To only deal with HTML files we simply check the filename:

if filename.endsWith(".html"):
    #Do stuff

So combining these two together we can construct a list of files that we need to update and edit:

def get_filepaths(directory):
    file_paths = []  # List which will store all of the full filepaths.

    for root, directories, files in os.walk(directory):
        for filename in files:
            if filename.endsWith(".html"):
                filepath = os.path.join(root, filename)
                file_paths.append(filepath)  # Add it to the list.

    return file_paths  # Self-explanatory.

Once we have the files, we parse them with BeautifulSoup and update the link and script tags with the configured values if they match our search pattern. Parsing a file is easy:

# f being a member of the get_filepaths return array
with open(f,'r') as openedFile:
        soup = BeautifulSoup(openedFile, "lxml")

Then, finding valid links to update can be done with the find_all method on the soup by providing our own filtering functions:

def isCssLink(tag):
    return tag.has_attr('rel') and tag.has_attr('href') and 'stylesheet' in tag['rel']

def isScriptLink(tag):
    return tag.has_attr('src') and tag.has_attr('type') and 'text/javascript' in tag['type']

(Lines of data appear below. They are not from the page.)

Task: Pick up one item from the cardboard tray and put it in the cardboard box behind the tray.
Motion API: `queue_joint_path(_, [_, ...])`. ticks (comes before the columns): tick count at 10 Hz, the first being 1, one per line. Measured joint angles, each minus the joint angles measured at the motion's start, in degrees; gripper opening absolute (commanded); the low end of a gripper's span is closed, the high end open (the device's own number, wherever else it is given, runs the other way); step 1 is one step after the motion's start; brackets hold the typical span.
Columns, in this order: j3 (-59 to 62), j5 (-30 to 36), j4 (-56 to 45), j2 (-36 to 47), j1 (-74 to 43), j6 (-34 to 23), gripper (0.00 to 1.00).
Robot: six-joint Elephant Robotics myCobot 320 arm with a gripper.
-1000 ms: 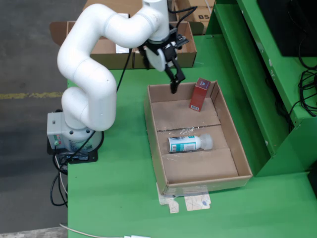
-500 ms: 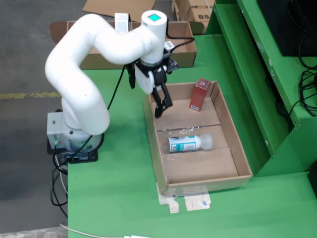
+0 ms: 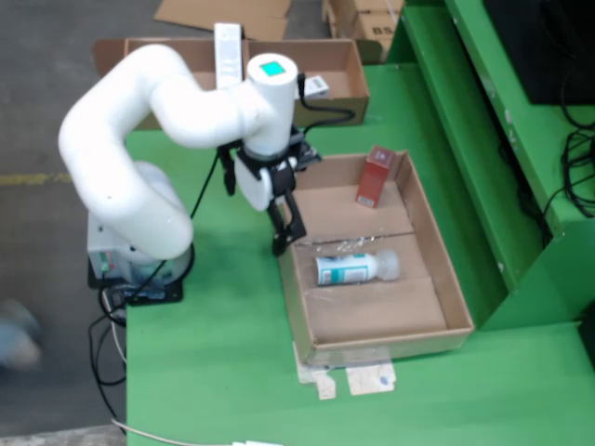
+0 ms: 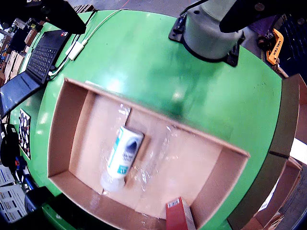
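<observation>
White jointed robot arm stands at left of fixed view on green table. Its dark gripper hangs over left wall of shallow brown cardboard tray, fingers pointing down; cannot tell whether the jaws are parted or closed, nothing seen in them. White bottle with teal label lies on its side mid-tray, long axis running left-right in fixed view, clear cap end pointing right, just right of and slightly below gripper, apart from it. Small red carton stands upright at tray's far right corner, well right of gripper. Open brown cardboard box sits behind tray. Wrist view: bottle lies diagonal, tray below the camera, carton at bottom edge.
</observation>
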Motion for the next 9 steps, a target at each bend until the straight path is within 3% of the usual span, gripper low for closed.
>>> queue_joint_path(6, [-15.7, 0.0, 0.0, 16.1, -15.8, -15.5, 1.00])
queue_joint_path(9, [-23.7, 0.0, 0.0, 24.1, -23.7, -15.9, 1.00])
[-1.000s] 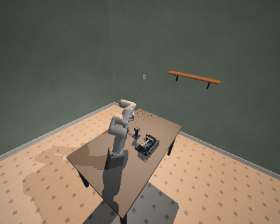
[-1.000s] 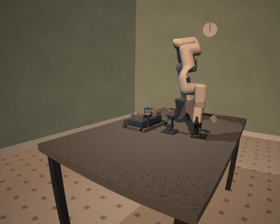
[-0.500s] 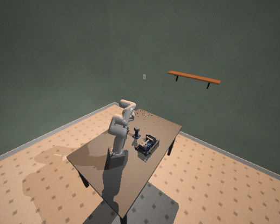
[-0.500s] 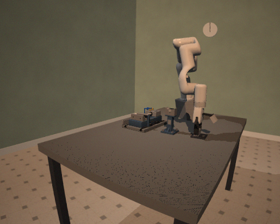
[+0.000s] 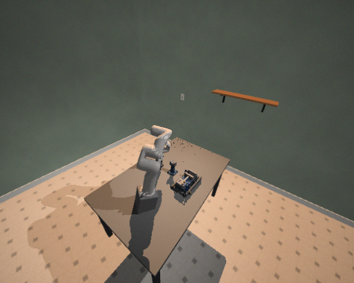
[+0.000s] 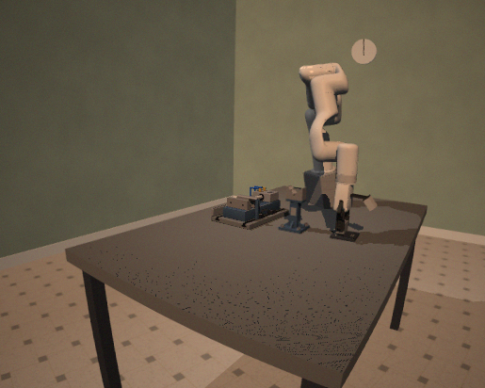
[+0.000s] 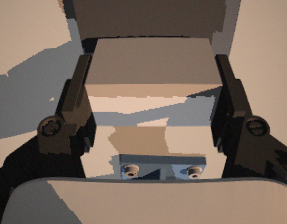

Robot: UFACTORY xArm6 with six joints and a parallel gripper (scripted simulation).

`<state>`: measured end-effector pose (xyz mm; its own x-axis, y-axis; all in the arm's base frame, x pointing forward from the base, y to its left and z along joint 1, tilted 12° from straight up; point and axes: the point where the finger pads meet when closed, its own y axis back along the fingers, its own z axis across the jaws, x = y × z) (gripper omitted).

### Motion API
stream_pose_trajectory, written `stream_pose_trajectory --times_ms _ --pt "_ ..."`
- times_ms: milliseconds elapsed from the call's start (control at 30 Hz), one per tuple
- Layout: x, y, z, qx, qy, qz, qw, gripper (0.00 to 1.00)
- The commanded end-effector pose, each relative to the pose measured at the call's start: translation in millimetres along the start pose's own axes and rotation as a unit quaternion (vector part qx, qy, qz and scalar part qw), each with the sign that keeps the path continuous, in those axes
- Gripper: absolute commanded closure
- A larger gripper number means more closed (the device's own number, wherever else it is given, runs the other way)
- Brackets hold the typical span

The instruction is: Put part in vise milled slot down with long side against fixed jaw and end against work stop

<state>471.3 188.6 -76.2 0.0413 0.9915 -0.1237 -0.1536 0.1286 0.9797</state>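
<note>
The part (image 7: 150, 70) is a tan block lying between my two dark fingers in the wrist view. My gripper (image 7: 153, 73) is shut on the part across its width, one finger against each side. In the exterior view the gripper (image 6: 342, 222) points straight down onto the infeed plate (image 6: 346, 235) near the table's right side, and the fingers mostly hide the part. I cannot tell whether the part touches the plate. The vise (image 6: 250, 209) stands open to the left.
The V-block (image 6: 295, 213) on its blue base stands between the infeed plate and the vise. In the top view the vise (image 5: 186, 181) and the V-block (image 5: 173, 167) sit right of the arm's base block (image 5: 147, 202). A blue piece with two screws (image 7: 162, 168) shows below the part.
</note>
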Motion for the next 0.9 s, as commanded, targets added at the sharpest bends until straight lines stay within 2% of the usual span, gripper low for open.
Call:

links = soup.find_all(isCssLink)
scripts = soup.find_all(isScriptLink)

Once we have all the CSS links and javascript script tags, we can update them with soup's easy to understand syntax:

for link in links:
    link['property'] = 'value'

So going back to our configuration JSON, we know we have a pattern to search, and a file to hash. Pre-computing these will save us a lot of time and effort performance wise:

searchLinks = []
searchScripts = []

for linkArray in conf['links']:
    sri = sriOfFile(linkArray[0]) #linkArray[0] is the filepath
    searchLinks.append( [linkArray[1] , sri]) #linkArray[1] is the pattern to search

for scriptArray in conf['scripts']:
    sri = sriOfFile(scriptArray[0])
    searchScripts.append( [scriptArray[1] , sri])

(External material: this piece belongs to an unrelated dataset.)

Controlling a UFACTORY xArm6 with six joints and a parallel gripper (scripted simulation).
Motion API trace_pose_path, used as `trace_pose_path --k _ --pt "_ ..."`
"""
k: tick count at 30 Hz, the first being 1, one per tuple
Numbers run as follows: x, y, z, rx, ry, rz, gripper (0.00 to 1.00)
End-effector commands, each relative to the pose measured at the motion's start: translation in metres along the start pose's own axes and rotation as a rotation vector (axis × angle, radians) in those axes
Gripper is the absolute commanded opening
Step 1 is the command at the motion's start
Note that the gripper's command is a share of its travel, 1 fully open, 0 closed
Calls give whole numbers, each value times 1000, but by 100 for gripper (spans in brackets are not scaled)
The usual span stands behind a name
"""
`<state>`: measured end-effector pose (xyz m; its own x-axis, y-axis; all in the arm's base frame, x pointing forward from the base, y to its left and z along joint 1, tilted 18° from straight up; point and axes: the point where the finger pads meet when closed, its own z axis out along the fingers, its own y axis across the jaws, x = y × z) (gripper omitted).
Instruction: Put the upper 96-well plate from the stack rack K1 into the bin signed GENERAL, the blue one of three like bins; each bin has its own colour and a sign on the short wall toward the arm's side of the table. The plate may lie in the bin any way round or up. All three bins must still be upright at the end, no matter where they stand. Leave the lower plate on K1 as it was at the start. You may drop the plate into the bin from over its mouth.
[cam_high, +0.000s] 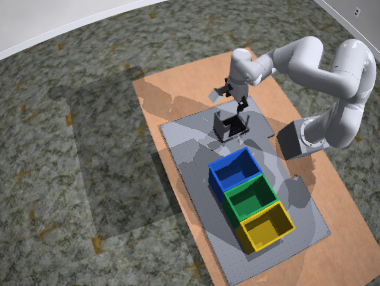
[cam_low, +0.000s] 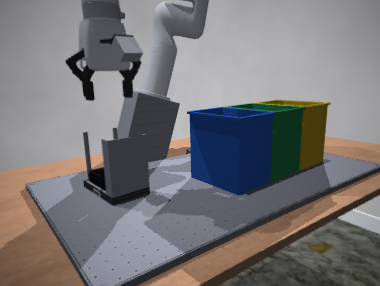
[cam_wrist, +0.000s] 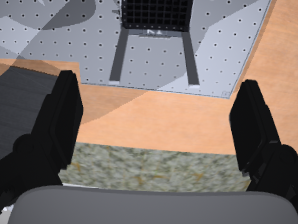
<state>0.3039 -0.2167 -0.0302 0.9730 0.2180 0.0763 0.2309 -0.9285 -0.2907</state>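
My gripper (cam_high: 233, 100) (cam_low: 108, 96) (cam_wrist: 158, 93) is open and empty, high above the rack. The stack rack K1 (cam_high: 221, 127) (cam_low: 127, 167) stands on the grey board, with tall corner posts and a high wall. Dark plates (cam_high: 236, 126) (cam_low: 96, 177) (cam_wrist: 157, 14) lie low inside it; I cannot tell upper from lower. In the wrist view the rack is at the top edge, two posts pointing toward the fingers. The blue bin (cam_high: 217, 181) (cam_low: 217, 155) stands upright beside the rack, its mouth open. Its sign is not visible.
The green bin (cam_high: 231, 211) (cam_low: 286, 145) and yellow bin (cam_high: 248, 239) (cam_low: 313, 137) stand upright in a row beyond the blue one, close together. The arm's base block (cam_high: 294, 142) (cam_low: 150, 125) is beside the grey board (cam_high: 187, 145) (cam_low: 125, 240).
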Motion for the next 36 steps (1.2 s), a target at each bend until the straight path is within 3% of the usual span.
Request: trace_pose_path --k 1,36 --pt "1 1 7 -3 2 0 100" --pt "1 1 59 -3 2 0 100"
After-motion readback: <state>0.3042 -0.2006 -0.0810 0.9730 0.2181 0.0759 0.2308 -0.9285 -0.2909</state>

With these pre-computed SRI's and patterns we can update our HTML soup:

for link in links:
    for searchLink in searchLinks:
        if link['href'].endswith(searchLink[0]):
            link['integrity'] = searchLink[1]
            link['crossorigin'] = 'anonymous'

And just like that we have an updated HTML file, and all that's left is to save it:

data = soup.prettify()

with open(f, 'w') as openedFile:
    openedFile.write(data.encode('utf-8'))

Things to note

With the script explained, there are a few things I'd like to make note of. While updating my own site to use SRI I managed to break it for a while. Namely because I forgot to add the crossorigin attribute to the tag. You absolutely need to include it, otherwise the asset will not load. And depending on your browser version, you might not get a clear message about it in the error console. But the main thing you need to remember is to add the crossorigin attribute. And of course, add CORS headers to whatever is serving the assets, most CDN do already.

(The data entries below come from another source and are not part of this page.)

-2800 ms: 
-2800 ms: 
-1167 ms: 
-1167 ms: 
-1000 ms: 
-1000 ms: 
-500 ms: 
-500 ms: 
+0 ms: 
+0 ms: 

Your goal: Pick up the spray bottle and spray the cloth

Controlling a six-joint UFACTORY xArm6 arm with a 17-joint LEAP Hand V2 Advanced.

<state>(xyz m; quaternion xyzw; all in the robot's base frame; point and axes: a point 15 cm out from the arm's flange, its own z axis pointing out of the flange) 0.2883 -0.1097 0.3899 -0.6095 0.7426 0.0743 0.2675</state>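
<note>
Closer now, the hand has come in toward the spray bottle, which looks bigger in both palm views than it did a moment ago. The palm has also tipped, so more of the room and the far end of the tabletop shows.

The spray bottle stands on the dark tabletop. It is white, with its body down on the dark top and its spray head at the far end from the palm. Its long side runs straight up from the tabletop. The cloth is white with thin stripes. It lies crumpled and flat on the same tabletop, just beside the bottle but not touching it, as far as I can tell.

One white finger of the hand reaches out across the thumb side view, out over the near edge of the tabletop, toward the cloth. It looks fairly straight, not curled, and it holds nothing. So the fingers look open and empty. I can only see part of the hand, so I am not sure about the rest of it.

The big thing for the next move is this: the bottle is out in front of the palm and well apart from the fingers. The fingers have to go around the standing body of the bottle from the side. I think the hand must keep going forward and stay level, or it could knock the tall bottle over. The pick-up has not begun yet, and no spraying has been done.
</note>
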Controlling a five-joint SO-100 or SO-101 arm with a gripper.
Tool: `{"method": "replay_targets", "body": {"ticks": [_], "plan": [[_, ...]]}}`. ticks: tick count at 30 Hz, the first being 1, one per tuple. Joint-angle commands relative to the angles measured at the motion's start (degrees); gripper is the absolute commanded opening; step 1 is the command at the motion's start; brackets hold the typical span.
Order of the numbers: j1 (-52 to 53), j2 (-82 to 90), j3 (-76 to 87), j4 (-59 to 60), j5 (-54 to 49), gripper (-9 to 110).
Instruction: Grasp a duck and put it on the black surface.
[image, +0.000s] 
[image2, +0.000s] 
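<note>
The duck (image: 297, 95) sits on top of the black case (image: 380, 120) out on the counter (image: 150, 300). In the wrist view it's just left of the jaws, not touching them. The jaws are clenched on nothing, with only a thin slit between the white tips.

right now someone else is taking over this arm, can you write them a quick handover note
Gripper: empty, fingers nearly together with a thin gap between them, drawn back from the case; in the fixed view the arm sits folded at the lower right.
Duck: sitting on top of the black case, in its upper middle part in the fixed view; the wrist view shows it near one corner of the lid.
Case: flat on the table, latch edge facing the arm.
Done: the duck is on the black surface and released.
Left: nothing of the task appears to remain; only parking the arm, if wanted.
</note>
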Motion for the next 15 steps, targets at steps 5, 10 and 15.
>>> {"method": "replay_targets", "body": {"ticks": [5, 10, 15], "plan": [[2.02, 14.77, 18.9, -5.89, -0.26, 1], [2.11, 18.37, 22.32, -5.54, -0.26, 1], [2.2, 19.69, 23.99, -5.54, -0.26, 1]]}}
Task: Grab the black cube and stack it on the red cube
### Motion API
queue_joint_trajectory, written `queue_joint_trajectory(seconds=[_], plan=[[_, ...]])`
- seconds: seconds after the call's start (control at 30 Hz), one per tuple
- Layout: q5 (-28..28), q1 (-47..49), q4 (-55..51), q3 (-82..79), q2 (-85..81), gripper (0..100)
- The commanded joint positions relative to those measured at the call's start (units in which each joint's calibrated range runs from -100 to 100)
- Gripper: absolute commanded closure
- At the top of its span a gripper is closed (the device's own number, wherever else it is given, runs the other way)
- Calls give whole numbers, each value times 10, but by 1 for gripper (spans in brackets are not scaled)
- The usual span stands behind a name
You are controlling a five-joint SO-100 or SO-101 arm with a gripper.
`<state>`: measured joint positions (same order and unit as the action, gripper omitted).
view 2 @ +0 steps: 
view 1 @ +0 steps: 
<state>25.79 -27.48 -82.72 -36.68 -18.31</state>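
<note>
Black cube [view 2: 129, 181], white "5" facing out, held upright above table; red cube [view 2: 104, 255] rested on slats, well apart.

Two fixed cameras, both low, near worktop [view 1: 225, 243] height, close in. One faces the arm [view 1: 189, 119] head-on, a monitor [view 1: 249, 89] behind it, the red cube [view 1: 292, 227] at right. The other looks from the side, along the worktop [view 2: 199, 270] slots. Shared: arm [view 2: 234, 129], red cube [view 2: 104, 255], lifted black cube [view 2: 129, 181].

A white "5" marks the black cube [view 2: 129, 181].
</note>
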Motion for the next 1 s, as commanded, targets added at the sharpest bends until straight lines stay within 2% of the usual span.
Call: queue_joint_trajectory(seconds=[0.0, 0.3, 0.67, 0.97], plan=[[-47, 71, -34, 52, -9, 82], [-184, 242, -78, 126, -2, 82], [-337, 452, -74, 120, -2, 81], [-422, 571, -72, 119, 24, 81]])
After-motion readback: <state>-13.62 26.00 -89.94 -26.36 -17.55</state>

The other thing to note is that your integrity value doesn't actually ensure anything unless it's in a secure context, i.e. if the asset is loaded via SSL. While the SRI spec has no requirement for SSL on the loaded source, it still advises developers that they're just wasting people's time if it's not:

Being in a Secure Context (e.g., a document delivered over HTTPS) is not necessary for the use of integrity validation. Because resource integrity is only an application level security tool, and it does not change the security state of the user agent, a Secure Context is unnecessary. However, if integrity is used in something other than a Secure Context (e.g., a document delivered over HTTP), authors should be aware that the integrity provides no security guarantees at all. For this reason, authors should only deliver integrity metadata in a Secure Context. See [Non-secure contexts remain non-secure] for more discussion.

And finally, SRI is still experimental and is supported by chrome and firefox in their latest/nightly versions. If you want to see if your browser is supported, you can open the srihash.org page and scroll to the bottom.

Stay secure and I hope this helps!

*The list of supported hash algorithms is in S 3.5 of the SRI spec, which in turn references Content Security Policy Level 2, section 4.2.